Submitted by Marvin Miller
Religions and governments are involved in ethics: they tell people, by commandments, laws, etc., what they want people to regard as the right thing to do.
Our society is the most inefficient in the world.
In physics, efficiency is defined as the ratio of useful work done to total energy used. Americans use more energy per capita than the people of any other country. But we don’t live better than people do in other technologically advanced countries. Those of us who have jobs work longer than people do elsewhere. We don’t spend less time getting to and from work than others do. We don’t have more time for lunch breaks, vacations, leave for family care, or holidays than others do.

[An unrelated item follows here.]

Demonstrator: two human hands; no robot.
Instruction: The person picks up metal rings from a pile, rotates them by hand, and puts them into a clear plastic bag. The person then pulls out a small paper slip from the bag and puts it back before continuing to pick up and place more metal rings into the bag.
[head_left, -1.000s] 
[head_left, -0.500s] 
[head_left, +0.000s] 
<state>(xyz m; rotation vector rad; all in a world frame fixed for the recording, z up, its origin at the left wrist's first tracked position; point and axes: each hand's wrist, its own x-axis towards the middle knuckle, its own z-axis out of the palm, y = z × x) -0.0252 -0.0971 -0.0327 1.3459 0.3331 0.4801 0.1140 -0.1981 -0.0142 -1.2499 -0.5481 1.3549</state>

Another more general way of defining efficiency is results obtained compared with resources used. Economists may use the monetary value of goods and services produced and delivered as the measure of results and the money spent to accomplish this production and delivery as the measure of cost. By this measure, the relative efficiency of U.S. production and distribution is not obvious. We know that most of our products come from far away, across the country or around the world. The resources used in this long distance transportation are a cost of production and reduce efficiency.
From the viewpoint of human welfare, this economic measure can be misleading. Production of harmful products, such as bullets or cigarettes, counts as production and so does the work done in trying to remedy their effects, like medical care, or in dealing with their ultimate results, like funerals. Costs to future generations such as degraded environment aren’t counted. Indeed, we can’t possibly know their full extent.
Only paid work is counted as a cost in economics. Unpaid work by parents taking care of their children or by family members taking care of other family members who need care doesn’t count, because no money changes hands. The value of work is measured by the amount of money paid for it. The work of highly paid workers, for example, a corporate lawyer devising a merger, counts a lot more than that of a low-paid worker, like a strawberry picker or a hospital laundry worker. But it’s not clear that the former makes a greater contribution to people’s welfare than the latter.
Businesses may use a different measure of results — profits rather than production. By this measure, highly profitable businesses, such as, for example, financial speculation, may be regarded as efficient, even though they only change the ownership of assets rather than improving people’s lives.
The American healthcare “system” is notoriously the most inefficient in the world. We spend much more per capita on healthcare than any other country, but we aren’t healthier and don’t live longer than people in other advanced countries. Much of what we spend on health care doesn’t go for health care. Instead, it goes for the determination of who pays whom how much for what. Countries with universal systems deliver health care much more efficiently.
Improving energy efficiency in heating, power generation, and transportation might make fossil fuel companies less profitable, and their political power has impeded progress toward it.
Our gigantic military establishment is at best a colossal waste, and, when not at its best, destructive.
In our society, efficiency is often praised, but not always sought in practice. From an ethical viewpoint, efficiency ought to be measured by human welfare produced versus human harm caused. If we did that, we would have a measure of efficiency different from the ones commonly used.